Ryan Clark of the Iowa Geological Survey confirmed that about half a dozen companies have expressed interest in hydrogen exploration in the state. Most have requested basalt core samples, with 11 of 24 available samples located in the Vincent dome region.
Koloma, founded in 2021, has since begun exploration in Iowa, completed three wells, raised $400 million, and expanded its activities to Kansas and Idaho.
The USGS recently published its first continental-scale map of geologic hydrogen potential, and the Midcontinent Rift showed up prominently. That map has only intensified interest in the region.
Let's be clear: no one has made a commercial geologic hydrogen find in Iowa yet.
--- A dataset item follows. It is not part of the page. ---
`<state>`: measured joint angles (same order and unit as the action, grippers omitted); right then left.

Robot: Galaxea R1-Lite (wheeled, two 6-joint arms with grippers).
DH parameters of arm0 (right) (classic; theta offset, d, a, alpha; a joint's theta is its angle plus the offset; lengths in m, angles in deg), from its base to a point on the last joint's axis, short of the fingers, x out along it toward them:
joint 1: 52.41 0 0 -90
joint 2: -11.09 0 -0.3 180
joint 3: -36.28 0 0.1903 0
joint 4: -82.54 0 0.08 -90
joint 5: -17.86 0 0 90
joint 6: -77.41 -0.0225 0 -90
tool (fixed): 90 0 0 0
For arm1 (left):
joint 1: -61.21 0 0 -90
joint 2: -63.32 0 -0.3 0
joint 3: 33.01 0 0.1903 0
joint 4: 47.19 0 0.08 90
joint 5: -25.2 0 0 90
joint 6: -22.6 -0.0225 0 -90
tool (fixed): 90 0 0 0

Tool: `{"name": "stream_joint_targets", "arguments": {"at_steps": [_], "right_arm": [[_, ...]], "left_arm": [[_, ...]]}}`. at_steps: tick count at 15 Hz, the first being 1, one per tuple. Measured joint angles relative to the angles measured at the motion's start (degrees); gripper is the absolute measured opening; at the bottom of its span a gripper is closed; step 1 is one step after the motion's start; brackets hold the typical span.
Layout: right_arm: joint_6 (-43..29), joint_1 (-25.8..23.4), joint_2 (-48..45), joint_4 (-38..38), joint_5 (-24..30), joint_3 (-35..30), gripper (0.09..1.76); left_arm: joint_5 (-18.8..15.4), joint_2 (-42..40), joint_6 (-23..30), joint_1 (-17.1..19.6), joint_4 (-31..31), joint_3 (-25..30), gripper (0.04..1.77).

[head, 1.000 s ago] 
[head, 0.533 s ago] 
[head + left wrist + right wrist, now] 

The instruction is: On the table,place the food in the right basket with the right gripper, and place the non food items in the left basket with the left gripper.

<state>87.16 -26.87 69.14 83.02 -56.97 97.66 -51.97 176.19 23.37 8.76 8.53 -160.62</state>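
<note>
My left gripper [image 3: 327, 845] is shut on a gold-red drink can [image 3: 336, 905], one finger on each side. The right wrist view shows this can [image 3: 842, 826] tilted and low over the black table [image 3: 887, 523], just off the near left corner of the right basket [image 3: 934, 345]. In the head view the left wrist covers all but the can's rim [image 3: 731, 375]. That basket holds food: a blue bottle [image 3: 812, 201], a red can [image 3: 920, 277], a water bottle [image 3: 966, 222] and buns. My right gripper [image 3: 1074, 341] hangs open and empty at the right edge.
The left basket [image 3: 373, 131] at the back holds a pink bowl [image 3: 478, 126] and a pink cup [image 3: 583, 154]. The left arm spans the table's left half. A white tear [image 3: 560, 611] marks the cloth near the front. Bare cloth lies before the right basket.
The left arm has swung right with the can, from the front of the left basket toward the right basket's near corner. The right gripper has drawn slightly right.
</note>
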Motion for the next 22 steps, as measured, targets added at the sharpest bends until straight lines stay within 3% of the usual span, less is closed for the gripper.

Koloma is still in exploration mode, and the only commercially producing natural hydrogen well on the planet is in Mali, discovered by accident in the 1980s. The gap between investor enthusiasm for geologic hydrogen and proven production remains wide.
But the pieces are lining up. The geology looks promising, the regulatory framework is taking shape, and the demand for affordable clean hydrogen in the fertilizer sector is real and growing. If Koloma or another explorer can prove commercial viability, Iowa's Corn Belt could become one of the most important hydrogen production regions in the country.
For now, it's a story of smart preparation meeting genuine potential. The wells are going in, the laws are getting written, and the industry is watching to see what Iowa pulls out of the ground.